Tuesday, March 30, 2010

from The Bridge: The Dance

By Hart Crane

The swift red flesh, a winter king—
Who squired the glacier woman down the sky?
She ran the neighing canyons all the spring;
She spouted arms; she rose with maize—to die.

And in the autumn drouth, whose burnished hands
With mineral wariness found out the stone
Where prayers, forgotten, streamed the mesa sands?
He holds the twilight’s dim, perpetual throne,

Mythical brows we saw retiring—loth,
Disturbed and destined, into denser green.
Greeting they sped us, on the arrow’s oath:
Now lie incorrigibly what years between . .

There was a bed of leaves, and broken play
There was a veil upon you, Pocahontas, bride—
O Princess whose brown lap was virgin May;
And bridal flanks and eyes hid tawny pride.
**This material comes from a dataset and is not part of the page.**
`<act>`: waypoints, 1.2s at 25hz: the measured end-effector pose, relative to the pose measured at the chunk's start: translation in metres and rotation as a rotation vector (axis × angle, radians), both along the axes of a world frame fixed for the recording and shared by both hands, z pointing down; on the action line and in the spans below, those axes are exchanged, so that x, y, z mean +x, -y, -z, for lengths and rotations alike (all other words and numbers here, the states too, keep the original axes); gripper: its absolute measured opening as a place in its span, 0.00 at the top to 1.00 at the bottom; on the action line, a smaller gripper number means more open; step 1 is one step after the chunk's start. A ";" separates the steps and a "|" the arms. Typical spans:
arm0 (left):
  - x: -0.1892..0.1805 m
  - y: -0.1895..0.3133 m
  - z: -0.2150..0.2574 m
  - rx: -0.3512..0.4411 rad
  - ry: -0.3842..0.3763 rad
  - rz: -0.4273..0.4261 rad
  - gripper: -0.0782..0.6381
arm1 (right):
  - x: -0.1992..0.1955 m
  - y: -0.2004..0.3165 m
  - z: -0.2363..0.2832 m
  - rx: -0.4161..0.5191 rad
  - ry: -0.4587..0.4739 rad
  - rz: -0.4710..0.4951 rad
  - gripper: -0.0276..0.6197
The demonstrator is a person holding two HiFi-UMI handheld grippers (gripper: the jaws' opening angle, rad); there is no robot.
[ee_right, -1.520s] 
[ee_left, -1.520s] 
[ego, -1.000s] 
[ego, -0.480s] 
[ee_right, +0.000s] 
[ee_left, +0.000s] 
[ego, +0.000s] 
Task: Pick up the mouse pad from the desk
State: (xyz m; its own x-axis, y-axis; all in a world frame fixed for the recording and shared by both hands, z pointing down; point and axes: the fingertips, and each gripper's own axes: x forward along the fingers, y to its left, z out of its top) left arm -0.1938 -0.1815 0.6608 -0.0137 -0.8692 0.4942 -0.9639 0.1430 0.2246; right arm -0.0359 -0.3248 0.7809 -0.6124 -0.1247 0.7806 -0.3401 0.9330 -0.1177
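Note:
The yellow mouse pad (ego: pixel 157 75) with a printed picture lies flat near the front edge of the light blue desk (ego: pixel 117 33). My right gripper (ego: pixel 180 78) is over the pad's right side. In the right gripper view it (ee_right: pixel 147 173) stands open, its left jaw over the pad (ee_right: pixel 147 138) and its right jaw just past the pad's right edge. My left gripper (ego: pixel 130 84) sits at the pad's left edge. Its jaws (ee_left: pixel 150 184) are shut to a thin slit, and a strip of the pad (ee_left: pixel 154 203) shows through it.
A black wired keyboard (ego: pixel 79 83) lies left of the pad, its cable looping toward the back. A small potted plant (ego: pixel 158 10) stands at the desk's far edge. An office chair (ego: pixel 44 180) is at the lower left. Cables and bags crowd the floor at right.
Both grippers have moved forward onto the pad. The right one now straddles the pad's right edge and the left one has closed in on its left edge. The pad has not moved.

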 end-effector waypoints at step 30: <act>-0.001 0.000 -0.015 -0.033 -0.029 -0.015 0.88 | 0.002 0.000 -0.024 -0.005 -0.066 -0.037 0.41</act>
I left the village for dogwood. By the canoe
Tugging below the mill-race, I could see
Your hair’s keen crescent running, and the blue
First moth of evening take wing stealthily.

What laughing chains the water wove and threw.
I learned to catch the trout’s moon whisper; I
Drifted how many hours I never knew,
But, watching, saw that fleet young crescent die,—

We danced, 0 Brave, we danced beyond their farms.
In cobalt desert closures made our vows . . .
Now is the strong prayer folded in thine arms,
The serpent with the eagle in the boughs.